Given information section start

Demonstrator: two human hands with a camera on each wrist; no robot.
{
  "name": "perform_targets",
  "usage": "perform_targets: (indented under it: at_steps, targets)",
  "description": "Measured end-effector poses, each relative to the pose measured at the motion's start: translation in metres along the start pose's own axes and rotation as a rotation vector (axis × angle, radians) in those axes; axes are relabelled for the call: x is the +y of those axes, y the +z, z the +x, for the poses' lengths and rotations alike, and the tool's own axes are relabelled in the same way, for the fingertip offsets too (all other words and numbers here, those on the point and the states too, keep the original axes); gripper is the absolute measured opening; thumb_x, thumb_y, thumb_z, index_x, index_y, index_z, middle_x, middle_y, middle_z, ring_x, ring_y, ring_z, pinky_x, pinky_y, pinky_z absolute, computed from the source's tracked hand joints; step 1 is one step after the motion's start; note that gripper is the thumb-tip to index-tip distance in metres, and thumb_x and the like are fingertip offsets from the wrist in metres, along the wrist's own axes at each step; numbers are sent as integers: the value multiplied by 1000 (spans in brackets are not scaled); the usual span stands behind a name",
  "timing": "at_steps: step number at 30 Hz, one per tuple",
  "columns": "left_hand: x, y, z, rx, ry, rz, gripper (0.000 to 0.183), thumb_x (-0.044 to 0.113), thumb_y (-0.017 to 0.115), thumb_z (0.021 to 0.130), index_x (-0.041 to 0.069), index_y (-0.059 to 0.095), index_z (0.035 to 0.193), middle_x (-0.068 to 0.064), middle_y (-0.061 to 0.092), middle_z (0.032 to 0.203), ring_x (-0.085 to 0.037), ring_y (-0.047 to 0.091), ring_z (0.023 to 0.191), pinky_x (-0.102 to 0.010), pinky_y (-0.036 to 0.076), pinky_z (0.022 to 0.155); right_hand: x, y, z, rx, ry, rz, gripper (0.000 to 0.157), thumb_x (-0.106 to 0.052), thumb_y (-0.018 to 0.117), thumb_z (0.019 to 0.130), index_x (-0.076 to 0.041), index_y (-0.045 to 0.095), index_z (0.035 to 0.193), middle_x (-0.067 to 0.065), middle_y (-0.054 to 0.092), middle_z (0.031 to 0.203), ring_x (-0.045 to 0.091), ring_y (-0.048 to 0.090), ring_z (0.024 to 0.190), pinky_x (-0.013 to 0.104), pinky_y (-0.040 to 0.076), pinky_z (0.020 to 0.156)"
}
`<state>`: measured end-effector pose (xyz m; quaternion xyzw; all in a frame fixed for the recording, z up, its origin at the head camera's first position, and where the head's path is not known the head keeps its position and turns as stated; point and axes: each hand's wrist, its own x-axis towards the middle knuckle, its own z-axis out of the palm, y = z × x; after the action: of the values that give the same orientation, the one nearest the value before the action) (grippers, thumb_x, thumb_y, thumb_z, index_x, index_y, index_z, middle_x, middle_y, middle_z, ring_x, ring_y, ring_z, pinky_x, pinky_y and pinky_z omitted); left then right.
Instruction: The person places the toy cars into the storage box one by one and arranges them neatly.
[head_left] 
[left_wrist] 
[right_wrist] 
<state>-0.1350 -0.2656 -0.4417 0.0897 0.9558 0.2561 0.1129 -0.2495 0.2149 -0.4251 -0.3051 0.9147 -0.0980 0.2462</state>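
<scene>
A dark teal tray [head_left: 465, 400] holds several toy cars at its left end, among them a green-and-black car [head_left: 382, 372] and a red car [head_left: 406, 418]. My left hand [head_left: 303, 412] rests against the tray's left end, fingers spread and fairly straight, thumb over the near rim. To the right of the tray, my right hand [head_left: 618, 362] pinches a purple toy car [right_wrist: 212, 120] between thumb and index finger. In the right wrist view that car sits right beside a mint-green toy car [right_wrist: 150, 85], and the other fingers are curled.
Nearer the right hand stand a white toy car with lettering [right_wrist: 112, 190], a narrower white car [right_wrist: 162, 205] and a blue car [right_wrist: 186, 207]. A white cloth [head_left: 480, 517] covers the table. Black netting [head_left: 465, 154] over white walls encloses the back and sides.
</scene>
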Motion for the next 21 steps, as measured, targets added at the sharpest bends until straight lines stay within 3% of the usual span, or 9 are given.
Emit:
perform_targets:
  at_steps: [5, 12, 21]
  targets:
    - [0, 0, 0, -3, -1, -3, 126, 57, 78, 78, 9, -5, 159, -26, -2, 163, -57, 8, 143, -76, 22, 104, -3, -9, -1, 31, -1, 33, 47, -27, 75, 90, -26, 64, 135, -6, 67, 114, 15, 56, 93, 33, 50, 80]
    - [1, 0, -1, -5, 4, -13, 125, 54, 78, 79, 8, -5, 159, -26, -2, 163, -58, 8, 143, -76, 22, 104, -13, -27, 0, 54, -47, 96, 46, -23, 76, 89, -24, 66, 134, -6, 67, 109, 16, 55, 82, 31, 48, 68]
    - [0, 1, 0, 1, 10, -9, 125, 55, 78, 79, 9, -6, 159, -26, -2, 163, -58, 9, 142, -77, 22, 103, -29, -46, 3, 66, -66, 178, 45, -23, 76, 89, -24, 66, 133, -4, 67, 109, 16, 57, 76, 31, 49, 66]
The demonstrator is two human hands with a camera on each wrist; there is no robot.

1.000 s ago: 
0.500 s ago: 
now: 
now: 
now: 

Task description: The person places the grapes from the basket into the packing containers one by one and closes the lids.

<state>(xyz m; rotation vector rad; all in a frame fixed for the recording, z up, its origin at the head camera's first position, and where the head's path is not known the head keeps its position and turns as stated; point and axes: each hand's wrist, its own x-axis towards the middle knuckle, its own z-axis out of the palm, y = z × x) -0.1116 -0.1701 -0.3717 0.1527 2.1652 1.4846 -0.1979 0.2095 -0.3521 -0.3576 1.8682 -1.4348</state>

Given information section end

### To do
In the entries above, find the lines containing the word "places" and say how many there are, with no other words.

### Result of the task
2